Si accende il confronto politico a Foggia sul tema della memoria antimafia dopo la bocciatura di un emendamento dedicato a Giovanni Panunzio, imprenditore simbolo della lotta alla criminalità organizzata ucciso nel 1992. A intervenire è il consigliere comunale e segretario provinciale del movimento Cambia, Nunzio Angiola, che commenta duramente quanto accaduto, anche alla luce del comunicato diffuso oggi dall’associazione Panunzio.
“Non un incidente, ma una scelta politica”
“La bocciatura del nostro emendamento non è stato un incidente. È stata una scelta politica precisa. Ed è stata una scelta sbagliata”, afferma Angiola, sottolineando come la decisione del consiglio comunale rappresenti, a suo dire, un segnale grave per la città.
Secondo il consigliere, si sarebbe scelto di “voltare le spalle alla memoria di Giovanni Panunzio”, figura che incarna “il coraggio di chi ha detto no alla criminalità pagando con la vita”.
L’attacco alla maggioranza
Nel suo intervento, Angiola punta il dito contro chi ha votato contro l’emendamento, respingendo qualsiasi giustificazione legata ad aspetti tecnici o procedurali. “Chi ha votato contro non può nascondersi dietro cavilli o alibi procedurali. Qui non c’era da interpretare: c’era solo da scegliere. E qualcuno ha scelto male”.

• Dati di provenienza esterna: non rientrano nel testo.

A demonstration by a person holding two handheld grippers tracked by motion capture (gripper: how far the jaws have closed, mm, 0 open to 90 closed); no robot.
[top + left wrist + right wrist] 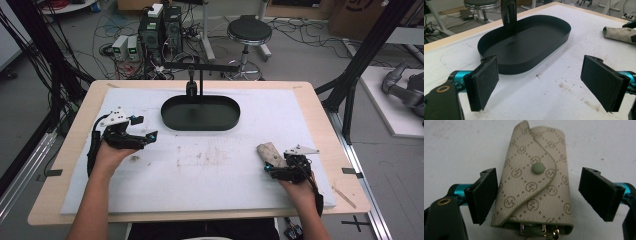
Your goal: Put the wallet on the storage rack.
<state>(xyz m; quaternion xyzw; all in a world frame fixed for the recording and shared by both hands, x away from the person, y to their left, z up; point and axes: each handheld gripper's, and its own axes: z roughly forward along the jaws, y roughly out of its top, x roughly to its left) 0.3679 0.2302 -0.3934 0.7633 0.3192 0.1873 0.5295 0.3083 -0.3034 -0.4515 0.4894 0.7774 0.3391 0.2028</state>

Il consigliere evidenzia inoltre un elemento che ritiene particolarmente grave: la possibilità che la bocciatura sia legata alla provenienza politica della proposta. “Non è neppure lontanamente ammissibile che un emendamento di questo tipo venga bocciato per il solo fatto di provenire da un consigliere di opposizione”.
“Colpita la credibilità delle istituzioni”
Angiola parla apertamente di “chiusura” e “arroganza istituzionale”, denunciando un modo di intendere il confronto politico che, a suo avviso, mina i principi democratici.
“Sui temi della memoria e dell’antimafia non possono esistere steccati politici”, afferma, aggiungendo che decisioni di questo tipo finiscono per “indebolire la cultura della legalità e ferire la memoria collettiva della città”.
Parole dure anche sul piano politico: “Altro che antimafia sbandierata nei convegni o nei comunicati di circostanza. Qui si misura la coerenza. E qualcuno l’ha clamorosamente mancata”.
La posizione del consigliere
Il consigliere conclude ribadendo la propria linea politica: “Noi continueremo a stare da una parte sola. Quella della memoria, della dignità, della lotta vera alle mafie. Senza ambiguità. Senza ipocrisie. Continueremo a stare dalla parte di Giovanni Panunzio”.
Un intervento che si inserisce nel dibattito cittadino già alimentato dalla presa di posizione dell’associazione Panunzio e che riporta al centro il tema della memoria antimafia e del ruolo delle istituzioni locali.